Goal of the exercise:
Count the lines in the data below where the string "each" occurs, please, and give the number alone.

+--

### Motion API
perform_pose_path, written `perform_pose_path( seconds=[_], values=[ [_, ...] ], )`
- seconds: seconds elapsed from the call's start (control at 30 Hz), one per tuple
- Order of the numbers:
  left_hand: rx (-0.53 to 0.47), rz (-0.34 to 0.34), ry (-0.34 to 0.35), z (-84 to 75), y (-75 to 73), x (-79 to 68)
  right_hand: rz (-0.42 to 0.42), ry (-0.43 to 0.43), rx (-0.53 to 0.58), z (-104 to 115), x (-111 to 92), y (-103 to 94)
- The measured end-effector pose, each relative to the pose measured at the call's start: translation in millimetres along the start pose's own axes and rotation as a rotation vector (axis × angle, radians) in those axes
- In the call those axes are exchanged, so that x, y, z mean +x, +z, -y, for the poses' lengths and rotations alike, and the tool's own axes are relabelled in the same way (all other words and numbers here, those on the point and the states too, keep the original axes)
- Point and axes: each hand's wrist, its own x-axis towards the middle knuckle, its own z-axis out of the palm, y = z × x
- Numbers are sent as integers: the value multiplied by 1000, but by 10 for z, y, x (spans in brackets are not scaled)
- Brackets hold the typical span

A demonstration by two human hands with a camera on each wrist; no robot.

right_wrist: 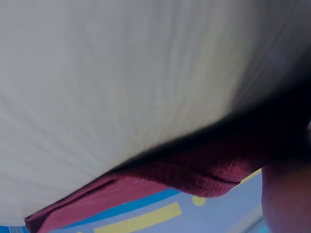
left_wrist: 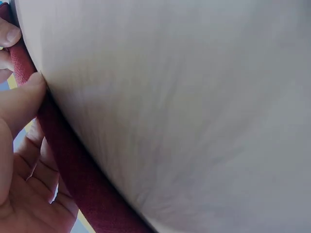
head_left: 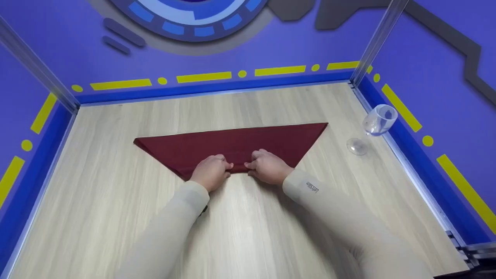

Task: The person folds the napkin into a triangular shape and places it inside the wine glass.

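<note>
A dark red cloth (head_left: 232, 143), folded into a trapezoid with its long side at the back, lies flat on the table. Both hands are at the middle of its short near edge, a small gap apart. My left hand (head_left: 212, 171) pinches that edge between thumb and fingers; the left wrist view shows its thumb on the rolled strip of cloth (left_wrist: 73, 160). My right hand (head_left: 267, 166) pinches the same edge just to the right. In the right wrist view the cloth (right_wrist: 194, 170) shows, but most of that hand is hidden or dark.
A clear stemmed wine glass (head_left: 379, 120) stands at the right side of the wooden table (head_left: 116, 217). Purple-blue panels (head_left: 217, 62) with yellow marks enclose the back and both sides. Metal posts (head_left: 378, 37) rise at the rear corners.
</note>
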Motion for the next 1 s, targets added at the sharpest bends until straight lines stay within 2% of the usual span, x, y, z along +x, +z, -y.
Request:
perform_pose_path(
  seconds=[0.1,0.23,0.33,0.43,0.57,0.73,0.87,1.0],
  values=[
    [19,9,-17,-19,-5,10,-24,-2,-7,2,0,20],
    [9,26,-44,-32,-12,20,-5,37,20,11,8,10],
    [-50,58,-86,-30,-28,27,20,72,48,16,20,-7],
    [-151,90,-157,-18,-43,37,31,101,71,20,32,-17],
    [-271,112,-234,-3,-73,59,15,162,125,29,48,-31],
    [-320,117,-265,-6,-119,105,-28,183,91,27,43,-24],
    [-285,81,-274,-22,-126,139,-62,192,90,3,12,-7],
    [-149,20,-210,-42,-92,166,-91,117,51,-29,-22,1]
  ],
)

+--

Answer space:
3